Today started out slowly: I got up, had my coffee, the boys played, I made them breakfast, then it seemed a slow sadness was doing its best to creep into my body, mind, and spirit. At first I was really afraid of this: We were celebrating my mother-in-law's birthday today, and the place was going to be packed with relatives. My parents were invited as well. (BTW, my parents and my in-laws get along wonderfully--what a gift that is.)
It was very difficult for me to be happy, and I started questioning everything: what was this sadness about, where's the origin of this, what do I need to do to feel better...you get the idea.

But then I remembered something Sean Corne said in an interview with Krista Tippett. I'm paraphrasing here: Krista asked Sean about the sadness yogis and yoginis experience when they've done yoga for a while--a sadness you can't put your finger on. Sean's response was that yoga invites us to take the scab off the wound and experience our sadness. Yoga releases so much tension held in the body, mind, and spirit, that we need to honor the sadness when it appears.

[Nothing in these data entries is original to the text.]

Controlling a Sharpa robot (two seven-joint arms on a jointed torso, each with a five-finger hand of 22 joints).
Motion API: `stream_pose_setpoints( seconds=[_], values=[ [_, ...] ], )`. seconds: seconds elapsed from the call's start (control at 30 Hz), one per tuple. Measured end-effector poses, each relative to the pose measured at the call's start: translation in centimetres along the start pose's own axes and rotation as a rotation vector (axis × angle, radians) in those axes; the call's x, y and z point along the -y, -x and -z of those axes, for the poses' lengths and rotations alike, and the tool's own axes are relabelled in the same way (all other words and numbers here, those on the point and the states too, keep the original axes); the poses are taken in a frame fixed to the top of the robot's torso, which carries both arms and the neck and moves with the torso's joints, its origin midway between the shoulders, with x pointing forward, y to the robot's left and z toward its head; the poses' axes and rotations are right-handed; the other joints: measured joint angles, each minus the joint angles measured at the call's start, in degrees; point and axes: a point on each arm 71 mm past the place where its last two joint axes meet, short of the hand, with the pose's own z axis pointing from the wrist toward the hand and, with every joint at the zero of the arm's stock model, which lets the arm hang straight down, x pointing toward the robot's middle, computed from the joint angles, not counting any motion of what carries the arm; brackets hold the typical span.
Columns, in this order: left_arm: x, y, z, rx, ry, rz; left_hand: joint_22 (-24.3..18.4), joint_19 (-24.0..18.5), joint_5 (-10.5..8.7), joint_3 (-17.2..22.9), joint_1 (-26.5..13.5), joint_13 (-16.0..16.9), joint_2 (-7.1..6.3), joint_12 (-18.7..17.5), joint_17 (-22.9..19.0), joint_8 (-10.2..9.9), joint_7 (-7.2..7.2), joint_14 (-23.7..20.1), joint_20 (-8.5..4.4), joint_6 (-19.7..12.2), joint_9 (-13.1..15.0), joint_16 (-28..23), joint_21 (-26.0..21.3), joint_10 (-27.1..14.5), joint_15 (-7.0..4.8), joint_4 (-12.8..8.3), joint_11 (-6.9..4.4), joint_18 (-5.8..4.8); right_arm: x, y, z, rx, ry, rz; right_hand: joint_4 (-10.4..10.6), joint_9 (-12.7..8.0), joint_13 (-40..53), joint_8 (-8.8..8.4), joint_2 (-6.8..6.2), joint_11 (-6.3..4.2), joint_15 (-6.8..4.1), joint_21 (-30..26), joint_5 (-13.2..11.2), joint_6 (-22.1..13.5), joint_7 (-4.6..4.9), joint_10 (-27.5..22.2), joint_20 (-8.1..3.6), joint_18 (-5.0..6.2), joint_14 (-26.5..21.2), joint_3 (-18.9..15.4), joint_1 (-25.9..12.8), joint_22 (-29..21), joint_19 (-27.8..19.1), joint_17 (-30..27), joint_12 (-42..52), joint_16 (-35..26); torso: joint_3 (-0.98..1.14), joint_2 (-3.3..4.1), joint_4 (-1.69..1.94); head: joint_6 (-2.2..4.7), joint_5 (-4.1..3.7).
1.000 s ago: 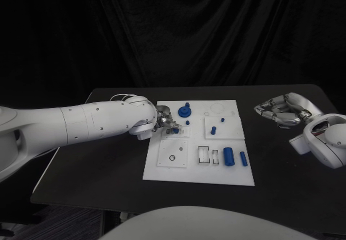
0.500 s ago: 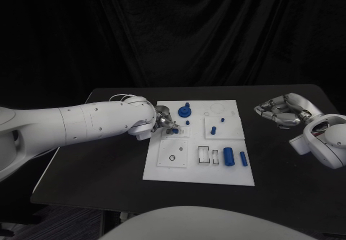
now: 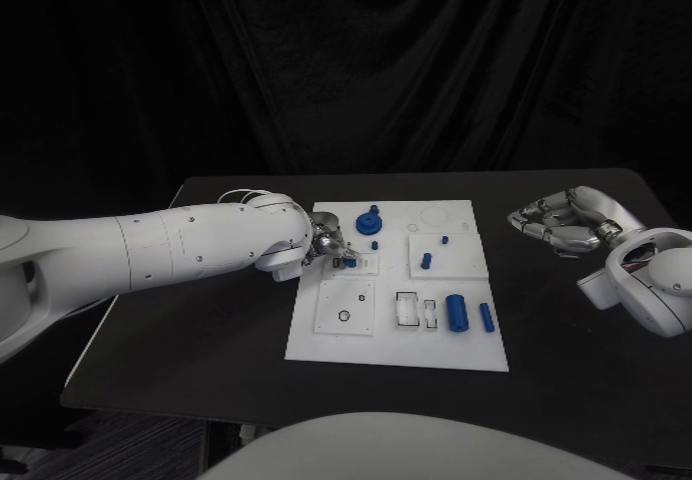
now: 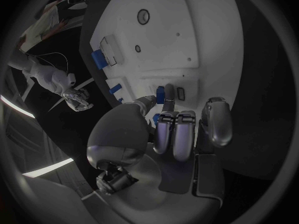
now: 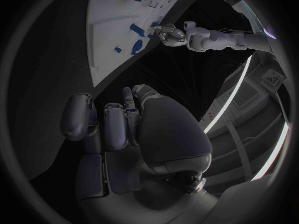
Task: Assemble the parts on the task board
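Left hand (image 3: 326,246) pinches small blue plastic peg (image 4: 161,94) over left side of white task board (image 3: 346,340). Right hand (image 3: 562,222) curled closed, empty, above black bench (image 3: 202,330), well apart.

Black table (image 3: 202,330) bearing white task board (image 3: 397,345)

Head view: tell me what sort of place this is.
Probably a robotics lab or test cell. A white task board with small blue parts lies on a black table backed by dark curtains; the left robot hand works at the board.
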Motion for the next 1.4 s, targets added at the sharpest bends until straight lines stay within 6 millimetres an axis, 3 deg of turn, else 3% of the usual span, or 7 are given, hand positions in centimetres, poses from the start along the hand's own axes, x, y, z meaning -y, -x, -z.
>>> stream_pose_setpoints(
  seconds=[0.1, 0.27, 0.4, 0.67, 0.83, 1.07, 1.4],
  values=[
    [0.01, -0.01, 0.01, 0.000, 0.000, 0.000, 0.00, 0.00, 0.00, 0.25, 0.00, 0.00, 0.00, 0.00, 0.00, 0.22, 0.01, 0.00, 0.00, -0.01, 0.19, 0.00, -0.22, 0.00, 0.00, -0.25, 0.00, 0.01, 0.01, 0.00, 0.00, 0.000, 0.000, 0.000, 0.00, 0.00, 0.00, 0.00, 0.00, 0.00, 0.00, -0.33, 0.26, 0.00, 0.00, 0.00, 0.00, 0.00, 0.00, 0.00, 0.00, 0.00, 0.00, 0.00, 0.00, 0.00, 0.01, 0.01, 0.00, 0.00, -0.01],
    [0.01, -0.06, 0.03, -0.002, -0.001, 0.000, 0.00, 0.00, -6.48, 0.95, 0.17, 0.00, -0.17, 0.00, 0.00, 0.34, 0.07, 0.00, 0.00, -0.13, 0.99, 0.00, -0.22, 0.00, 0.00, -0.45, 0.00, 0.01, -0.01, -0.04, -0.03, -0.002, 0.000, 0.000, 0.00, 0.00, 0.00, 0.00, 0.00, 0.00, 0.00, -0.33, 0.26, 0.00, 0.00, 0.00, 0.00, 0.00, 0.00, 0.00, 0.00, 0.00, 0.00, 0.00, 0.00, 0.00, 0.01, 0.01, -0.01, 0.00, -0.01],
    [-0.11, -0.08, 0.05, -0.002, 0.002, 0.000, 0.00, 0.00, -10.07, -0.80, -1.74, 0.00, -0.37, 0.00, 0.00, -0.31, 0.67, 0.00, 0.00, -1.37, 0.86, 0.00, -0.48, 0.00, 0.00, 1.77, 0.00, 0.00, 0.00, -0.05, -0.04, -0.003, -0.001, 0.000, 0.00, 0.00, 0.00, 0.00, 0.00, 0.00, 0.00, -0.33, 0.26, 0.00, 0.00, 0.00, 0.00, 0.01, 0.00, 0.00, 0.00, -0.01, 0.00, 0.00, 0.00, 0.00, 0.01, 0.03, -0.02, 0.00, 0.04],
    [-0.11, -0.09, 0.11, -0.002, 0.001, 0.000, 0.00, 0.00, -13.10, -5.09, -5.28, 0.00, -0.99, 0.00, 0.00, -1.68, 1.28, 0.00, 0.01, -1.95, 0.61, 0.00, -0.70, 0.01, 0.42, 6.05, 0.45, 0.00, 0.05, -0.05, -0.05, -0.004, -0.002, 0.000, 0.00, 0.04, 0.00, 0.00, 0.00, 0.00, 0.00, -0.33, 0.25, 0.00, 0.00, 0.00, 0.00, 0.00, 0.00, 0.00, 0.00, -0.01, 0.00, 0.00, 0.00, 0.00, 0.01, 0.04, -0.01, 0.00, 0.07],
    [-0.11, -0.09, 0.12, -0.002, 0.001, 0.000, 0.00, 0.08, -15.83, -8.74, -8.06, 0.00, -0.04, 0.00, 0.00, -1.82, 1.28, 0.00, 0.37, -1.95, 0.61, 0.00, -0.70, -0.19, 0.42, 7.46, 0.63, 0.00, 0.06, -0.06, -0.05, -0.006, -0.003, 0.000, 0.00, 0.04, 0.00, 0.00, 0.00, 0.00, 0.00, -0.33, 0.25, 0.00, 0.00, 0.00, 0.00, 0.00, 0.00, 0.00, 0.00, -0.01, 0.00, 0.00, 0.00, 0.00, 0.01, 0.04, -0.01, 0.00, 0.13],
    [-0.13, -0.10, 0.12, -0.002, 0.002, 0.000, 0.00, 0.08, -16.47, -11.51, -10.03, 0.00, 1.94, 0.00, 0.00, -0.87, 0.67, 0.00, 0.36, -0.07, -1.66, 0.00, -0.90, -0.19, 0.42, 7.53, 0.63, 0.00, 0.12, -0.04, -0.02, -0.006, -0.005, 0.001, 0.00, 0.04, 0.00, 0.00, 0.00, 0.00, 0.00, -0.33, 0.25, 0.00, 0.00, 0.00, 0.00, 0.00, 0.00, 0.00, 0.00, -0.02, 0.00, 0.00, 0.00, 0.00, 0.01, 0.04, 0.00, 0.00, 0.14],
    [-0.26, -0.38, 0.06, -0.007, 0.005, -0.001, 0.00, 0.31, -16.47, -14.00, -10.00, 0.00, 3.15, 0.00, 0.00, 3.02, 0.04, 0.00, 0.12, -0.56, 4.37, 0.00, -0.90, 0.02, 0.42, 7.37, 0.42, 0.01, 0.13, -0.05, -0.01, -0.008, -0.005, 0.001, 0.00, 0.03, 0.00, 0.00, 0.00, 0.00, 0.00, -0.33, 0.25, 0.00, 0.00, 0.00, 0.00, 0.00, 0.00, 0.00, 0.00, -0.02, 0.00, 0.00, 0.00, 0.00, 0.01, 0.01, 0.01, 0.00, 0.08]
  ],
)
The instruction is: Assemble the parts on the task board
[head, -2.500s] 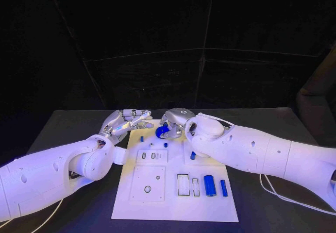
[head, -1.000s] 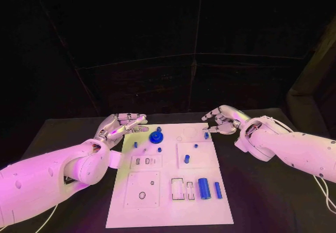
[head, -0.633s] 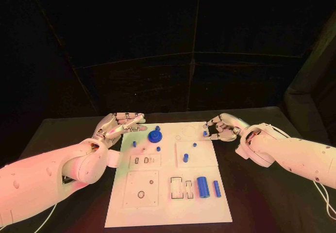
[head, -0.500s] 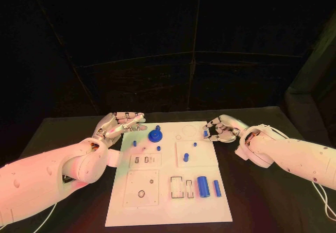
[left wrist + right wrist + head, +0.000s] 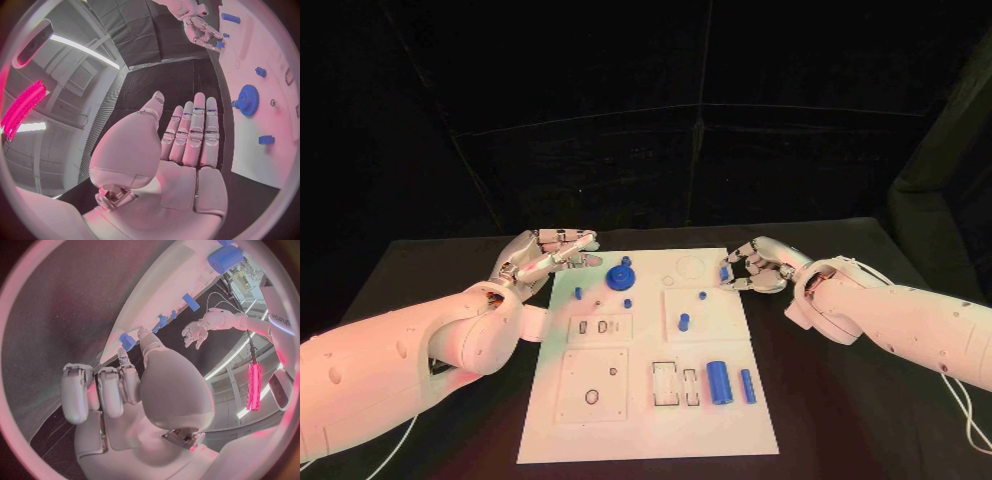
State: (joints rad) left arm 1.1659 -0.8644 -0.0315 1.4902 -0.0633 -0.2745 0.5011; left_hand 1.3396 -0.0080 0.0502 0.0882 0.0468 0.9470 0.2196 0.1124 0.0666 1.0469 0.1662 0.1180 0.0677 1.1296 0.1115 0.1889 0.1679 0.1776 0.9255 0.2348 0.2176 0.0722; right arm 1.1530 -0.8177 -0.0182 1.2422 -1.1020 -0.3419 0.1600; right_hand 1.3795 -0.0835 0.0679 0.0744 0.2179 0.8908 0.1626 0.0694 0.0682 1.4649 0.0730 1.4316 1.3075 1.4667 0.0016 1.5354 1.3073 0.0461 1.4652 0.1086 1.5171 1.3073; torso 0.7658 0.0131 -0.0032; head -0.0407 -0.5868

When I realized this, I stopped fighting. Svaroopa opened me up quite a bit. I'm sore, but I'm witnessing the sadness that was released in the muscles. Now instead of getting angry and anxious, I'm being gentle with myself.

My mom said to me later this evening that I seemed kind of down in the dumps. I told her that yeah, I was, but I knew it would pass.

Right now, my husband is waiting for me to finish this blog so I can enjoy a few episodes of "In treatment" before bed. The irony is not lost on me!

I will embrace this and except it, and know that in order to change and get better, I have to go through this and not fight it. Namaste.

Saturday, October 1, 2011

Svaroopa Yoga

I had one of the most relaxing yoga sessions this morning. It's Hatha yoga in the Svaroopa style. I was the only student in attendance with TWO teachers. I felt pampered, enlightened, and completely blissed out! What a fantastic 2 hours it was this morning.

The point of Svaroopa yoga is to release not only surface tension, but deeply-held tension into the muscle tissues, and organs. I can only imagine what years of this style of yoga could do for me!

I am committed to attending this yoga class at least twice a month. Coupled with my morning yoga practice, I'm sure I'll become more aware of tension held within my body and becoming more mindful. Namaste!